● **What the task asks**: I need every line that includes the word "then" copied from the material.

● **Exercise data**:
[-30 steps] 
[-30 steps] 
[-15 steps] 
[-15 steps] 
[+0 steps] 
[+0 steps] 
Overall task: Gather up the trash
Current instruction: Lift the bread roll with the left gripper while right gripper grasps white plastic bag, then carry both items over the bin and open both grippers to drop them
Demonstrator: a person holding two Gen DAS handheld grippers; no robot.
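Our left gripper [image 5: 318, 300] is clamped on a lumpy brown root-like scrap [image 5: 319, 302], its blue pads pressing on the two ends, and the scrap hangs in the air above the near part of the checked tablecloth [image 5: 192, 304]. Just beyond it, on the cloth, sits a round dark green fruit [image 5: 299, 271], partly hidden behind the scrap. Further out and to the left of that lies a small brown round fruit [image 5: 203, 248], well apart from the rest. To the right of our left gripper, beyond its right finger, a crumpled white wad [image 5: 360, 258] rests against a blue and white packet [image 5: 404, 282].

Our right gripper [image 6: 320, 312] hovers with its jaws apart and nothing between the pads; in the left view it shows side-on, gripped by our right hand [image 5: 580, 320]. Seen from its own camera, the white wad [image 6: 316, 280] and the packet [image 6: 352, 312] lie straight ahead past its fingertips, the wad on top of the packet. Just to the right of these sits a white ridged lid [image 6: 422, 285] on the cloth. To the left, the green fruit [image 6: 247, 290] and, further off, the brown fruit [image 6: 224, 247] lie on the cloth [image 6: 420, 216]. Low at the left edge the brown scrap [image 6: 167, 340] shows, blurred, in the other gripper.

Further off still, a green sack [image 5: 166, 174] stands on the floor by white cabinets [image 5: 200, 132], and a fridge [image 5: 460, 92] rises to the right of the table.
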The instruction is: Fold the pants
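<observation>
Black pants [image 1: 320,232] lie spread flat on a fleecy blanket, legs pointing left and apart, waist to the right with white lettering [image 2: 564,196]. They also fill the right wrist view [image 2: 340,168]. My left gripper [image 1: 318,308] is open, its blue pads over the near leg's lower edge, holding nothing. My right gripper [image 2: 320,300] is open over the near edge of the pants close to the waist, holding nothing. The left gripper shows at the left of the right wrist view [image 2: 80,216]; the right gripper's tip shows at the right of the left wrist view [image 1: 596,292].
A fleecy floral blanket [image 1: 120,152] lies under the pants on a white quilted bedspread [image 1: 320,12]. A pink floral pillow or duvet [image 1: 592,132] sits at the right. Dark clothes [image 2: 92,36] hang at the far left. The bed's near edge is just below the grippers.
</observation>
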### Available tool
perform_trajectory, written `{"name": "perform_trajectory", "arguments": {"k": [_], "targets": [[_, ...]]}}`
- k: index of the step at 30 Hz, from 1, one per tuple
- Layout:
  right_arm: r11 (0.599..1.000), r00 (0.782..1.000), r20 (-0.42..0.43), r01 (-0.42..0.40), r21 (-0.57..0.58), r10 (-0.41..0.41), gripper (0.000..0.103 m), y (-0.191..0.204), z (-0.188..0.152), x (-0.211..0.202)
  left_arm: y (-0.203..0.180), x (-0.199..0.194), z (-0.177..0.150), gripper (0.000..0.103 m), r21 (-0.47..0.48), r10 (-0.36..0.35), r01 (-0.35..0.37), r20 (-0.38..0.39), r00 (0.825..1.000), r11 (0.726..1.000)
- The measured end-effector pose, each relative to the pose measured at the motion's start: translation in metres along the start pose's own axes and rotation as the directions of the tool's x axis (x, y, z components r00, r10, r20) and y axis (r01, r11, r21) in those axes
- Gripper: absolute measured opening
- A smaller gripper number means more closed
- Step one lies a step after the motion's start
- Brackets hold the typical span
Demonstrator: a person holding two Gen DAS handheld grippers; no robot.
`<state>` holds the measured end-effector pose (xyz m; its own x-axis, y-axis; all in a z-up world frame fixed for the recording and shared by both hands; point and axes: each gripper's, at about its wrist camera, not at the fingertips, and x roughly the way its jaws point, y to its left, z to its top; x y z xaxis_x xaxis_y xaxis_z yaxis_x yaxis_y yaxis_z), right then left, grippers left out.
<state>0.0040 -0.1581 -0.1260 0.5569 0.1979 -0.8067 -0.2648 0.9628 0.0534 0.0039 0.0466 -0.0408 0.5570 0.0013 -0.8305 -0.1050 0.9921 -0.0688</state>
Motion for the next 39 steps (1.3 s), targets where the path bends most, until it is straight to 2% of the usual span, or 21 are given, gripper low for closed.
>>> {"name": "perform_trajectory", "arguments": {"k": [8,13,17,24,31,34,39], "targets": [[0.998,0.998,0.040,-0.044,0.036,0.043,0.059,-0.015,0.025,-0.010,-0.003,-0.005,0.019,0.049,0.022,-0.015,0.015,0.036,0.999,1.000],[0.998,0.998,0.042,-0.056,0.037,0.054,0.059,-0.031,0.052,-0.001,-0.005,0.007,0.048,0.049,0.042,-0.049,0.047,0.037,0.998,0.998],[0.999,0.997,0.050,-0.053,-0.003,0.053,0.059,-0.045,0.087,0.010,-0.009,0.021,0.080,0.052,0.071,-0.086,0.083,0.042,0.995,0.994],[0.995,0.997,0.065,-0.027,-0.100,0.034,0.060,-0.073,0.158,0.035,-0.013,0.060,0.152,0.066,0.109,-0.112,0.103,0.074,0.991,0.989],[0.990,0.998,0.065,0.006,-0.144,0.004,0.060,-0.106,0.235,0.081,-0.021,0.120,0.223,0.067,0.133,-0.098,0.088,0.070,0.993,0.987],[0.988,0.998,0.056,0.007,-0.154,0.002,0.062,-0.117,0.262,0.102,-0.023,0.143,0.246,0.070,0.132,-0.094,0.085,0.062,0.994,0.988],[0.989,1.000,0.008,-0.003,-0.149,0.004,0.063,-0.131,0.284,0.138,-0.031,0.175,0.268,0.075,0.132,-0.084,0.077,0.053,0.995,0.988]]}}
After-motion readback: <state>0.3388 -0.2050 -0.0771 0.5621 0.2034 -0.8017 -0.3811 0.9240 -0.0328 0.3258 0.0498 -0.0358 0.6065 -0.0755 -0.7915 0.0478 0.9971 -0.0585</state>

● **Solved exercise**:
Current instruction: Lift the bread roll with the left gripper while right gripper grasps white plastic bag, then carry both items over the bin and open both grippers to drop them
`<state>` holds the measured end-effector pose (xyz m; its own x-axis, y-axis; all in a z-up world frame fixed for the recording and shared by both hands; point and axes: each gripper's, at about its wrist camera, not at the fingertips, and x roughly the way its jaws point, y to its left, z to its top; x y z xaxis_x xaxis_y xaxis_z yaxis_x yaxis_y yaxis_z), right then left, grippers left out.

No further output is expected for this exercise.